_WHAT THE TASK REQUIRES:_
Look through the material below. Return exactly the lines from the one with "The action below" through the one with "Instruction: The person", both included.

______________________________

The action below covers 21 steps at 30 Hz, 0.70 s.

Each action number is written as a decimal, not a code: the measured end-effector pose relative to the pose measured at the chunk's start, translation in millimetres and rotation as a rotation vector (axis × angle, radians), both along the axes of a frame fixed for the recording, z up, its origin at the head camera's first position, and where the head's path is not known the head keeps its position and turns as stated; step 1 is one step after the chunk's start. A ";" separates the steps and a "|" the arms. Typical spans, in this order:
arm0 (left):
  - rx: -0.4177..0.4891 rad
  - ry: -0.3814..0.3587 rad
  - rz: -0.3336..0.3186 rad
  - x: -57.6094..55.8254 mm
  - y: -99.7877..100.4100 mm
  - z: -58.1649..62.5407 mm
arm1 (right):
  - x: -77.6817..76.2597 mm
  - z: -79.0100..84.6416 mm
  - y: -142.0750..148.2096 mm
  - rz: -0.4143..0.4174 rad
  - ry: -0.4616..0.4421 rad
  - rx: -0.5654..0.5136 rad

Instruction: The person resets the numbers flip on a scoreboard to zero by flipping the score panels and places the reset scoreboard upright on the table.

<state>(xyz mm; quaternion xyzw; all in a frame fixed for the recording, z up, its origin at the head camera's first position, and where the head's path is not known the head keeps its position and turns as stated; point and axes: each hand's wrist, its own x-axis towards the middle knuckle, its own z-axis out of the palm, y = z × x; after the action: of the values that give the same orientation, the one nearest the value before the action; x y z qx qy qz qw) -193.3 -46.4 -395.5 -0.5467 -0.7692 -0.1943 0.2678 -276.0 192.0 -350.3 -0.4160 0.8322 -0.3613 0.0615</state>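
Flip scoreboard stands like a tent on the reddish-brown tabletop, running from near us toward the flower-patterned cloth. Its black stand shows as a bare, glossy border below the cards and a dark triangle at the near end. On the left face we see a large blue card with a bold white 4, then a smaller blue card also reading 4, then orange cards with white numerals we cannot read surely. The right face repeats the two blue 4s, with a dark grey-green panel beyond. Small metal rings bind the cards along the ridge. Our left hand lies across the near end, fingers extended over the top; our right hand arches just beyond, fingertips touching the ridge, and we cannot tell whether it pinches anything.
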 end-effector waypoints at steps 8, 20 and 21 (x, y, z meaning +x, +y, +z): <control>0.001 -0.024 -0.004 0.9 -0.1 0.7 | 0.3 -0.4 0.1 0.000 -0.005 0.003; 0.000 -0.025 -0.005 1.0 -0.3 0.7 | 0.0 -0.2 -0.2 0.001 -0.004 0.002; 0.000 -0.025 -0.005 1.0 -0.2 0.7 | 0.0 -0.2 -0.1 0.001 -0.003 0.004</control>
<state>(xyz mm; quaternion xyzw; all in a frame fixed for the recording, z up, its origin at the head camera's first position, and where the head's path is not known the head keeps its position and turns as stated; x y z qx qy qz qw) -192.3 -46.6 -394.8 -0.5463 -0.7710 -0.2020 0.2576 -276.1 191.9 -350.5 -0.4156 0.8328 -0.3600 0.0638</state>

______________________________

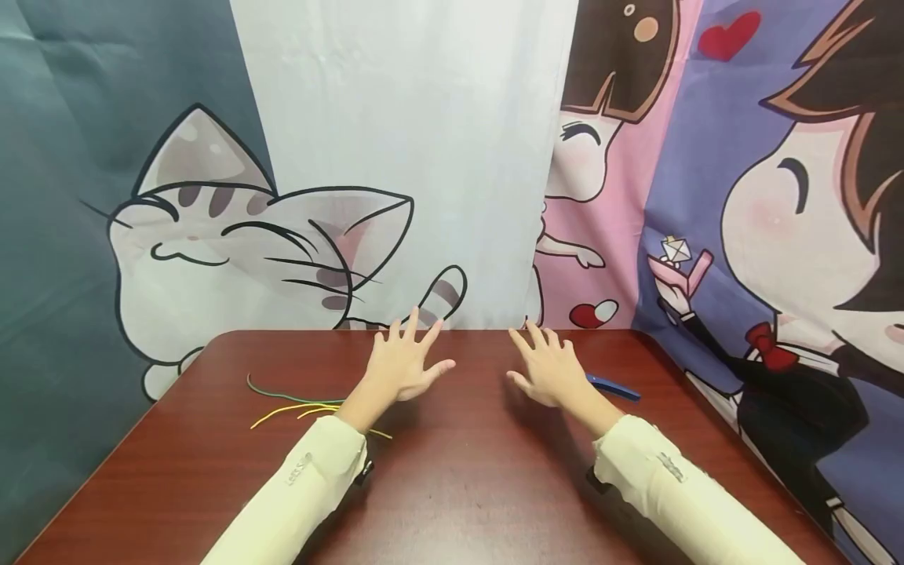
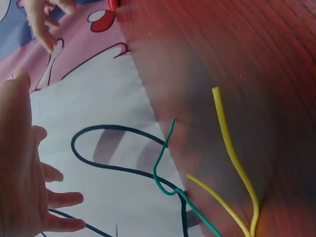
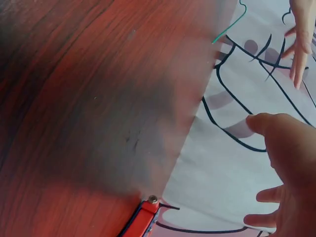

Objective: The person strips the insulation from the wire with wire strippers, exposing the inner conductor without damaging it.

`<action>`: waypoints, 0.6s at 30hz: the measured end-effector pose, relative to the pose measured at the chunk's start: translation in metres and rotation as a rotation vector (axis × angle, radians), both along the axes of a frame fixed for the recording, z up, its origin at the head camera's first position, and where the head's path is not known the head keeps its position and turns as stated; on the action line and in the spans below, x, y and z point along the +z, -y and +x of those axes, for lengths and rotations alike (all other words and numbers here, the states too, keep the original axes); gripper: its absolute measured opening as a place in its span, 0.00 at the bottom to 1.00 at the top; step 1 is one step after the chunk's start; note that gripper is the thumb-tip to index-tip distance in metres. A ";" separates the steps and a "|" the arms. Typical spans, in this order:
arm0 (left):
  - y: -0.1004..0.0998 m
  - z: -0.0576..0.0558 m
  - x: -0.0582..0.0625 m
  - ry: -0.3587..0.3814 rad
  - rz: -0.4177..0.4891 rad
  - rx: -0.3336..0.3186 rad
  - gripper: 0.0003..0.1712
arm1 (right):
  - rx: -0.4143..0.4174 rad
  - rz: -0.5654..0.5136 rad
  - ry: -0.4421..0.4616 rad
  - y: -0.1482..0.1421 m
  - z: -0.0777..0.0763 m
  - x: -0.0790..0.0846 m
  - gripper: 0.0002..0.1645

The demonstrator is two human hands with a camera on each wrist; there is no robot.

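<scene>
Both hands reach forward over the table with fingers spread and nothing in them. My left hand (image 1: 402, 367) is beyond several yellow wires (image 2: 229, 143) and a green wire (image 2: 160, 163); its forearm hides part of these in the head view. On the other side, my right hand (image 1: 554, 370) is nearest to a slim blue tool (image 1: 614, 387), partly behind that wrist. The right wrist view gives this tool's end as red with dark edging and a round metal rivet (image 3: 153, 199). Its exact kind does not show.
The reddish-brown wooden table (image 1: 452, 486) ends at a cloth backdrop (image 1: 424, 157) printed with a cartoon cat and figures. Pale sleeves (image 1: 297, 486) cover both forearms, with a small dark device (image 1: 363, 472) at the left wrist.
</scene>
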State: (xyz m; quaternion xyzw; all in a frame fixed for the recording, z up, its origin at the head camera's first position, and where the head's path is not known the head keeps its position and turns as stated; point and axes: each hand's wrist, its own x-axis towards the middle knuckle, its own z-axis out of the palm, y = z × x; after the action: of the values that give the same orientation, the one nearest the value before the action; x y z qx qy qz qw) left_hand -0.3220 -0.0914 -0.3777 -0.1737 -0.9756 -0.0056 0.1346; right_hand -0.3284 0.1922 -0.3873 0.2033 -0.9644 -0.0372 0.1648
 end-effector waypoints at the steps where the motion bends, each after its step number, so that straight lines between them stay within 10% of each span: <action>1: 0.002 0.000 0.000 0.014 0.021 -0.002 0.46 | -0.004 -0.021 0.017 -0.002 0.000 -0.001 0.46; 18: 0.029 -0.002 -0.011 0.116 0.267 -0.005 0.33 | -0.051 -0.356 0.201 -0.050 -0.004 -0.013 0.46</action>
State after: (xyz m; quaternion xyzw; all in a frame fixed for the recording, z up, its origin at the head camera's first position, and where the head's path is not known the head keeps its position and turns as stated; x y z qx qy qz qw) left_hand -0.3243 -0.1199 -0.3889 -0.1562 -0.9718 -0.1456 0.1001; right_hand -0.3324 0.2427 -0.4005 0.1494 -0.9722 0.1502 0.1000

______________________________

_RESPONSE TO THE EXERCISE:_
The action below covers 21 steps at 30 Hz, 0.70 s.

Each action number is written as a decimal, not a code: the measured end-effector pose relative to the pose measured at the chunk's start, translation in millimetres and rotation as a rotation vector (axis × angle, radians), both along the axes of a frame fixed for the recording, z up, its origin at the head camera's first position, and where the head's path is not known the head keeps its position and turns as stated; step 1 is one step after the chunk's start. A ";" separates the steps and a "|" the arms. Typical spans, in this order:
arm0 (left):
  - rx: -0.4177..0.4891 rad
  - ry: -0.3814..0.3587 rad
  - rz: -0.3336..0.3186 rad
  - x: -57.6094..55.8254 mm
  - y: -99.7877..100.4100 mm
  - z: -58.1649..62.5407 mm
arm1 (right):
  - x: -77.6817..76.2597 mm
  - z: -79.0100..84.6416 mm
  - y: -142.0750..148.2096 mm
  - rz: -0.4143..0.4174 rad
  - ry: -0.4616..0.4421 rad
  - rx: -0.5654..0.5136 rad

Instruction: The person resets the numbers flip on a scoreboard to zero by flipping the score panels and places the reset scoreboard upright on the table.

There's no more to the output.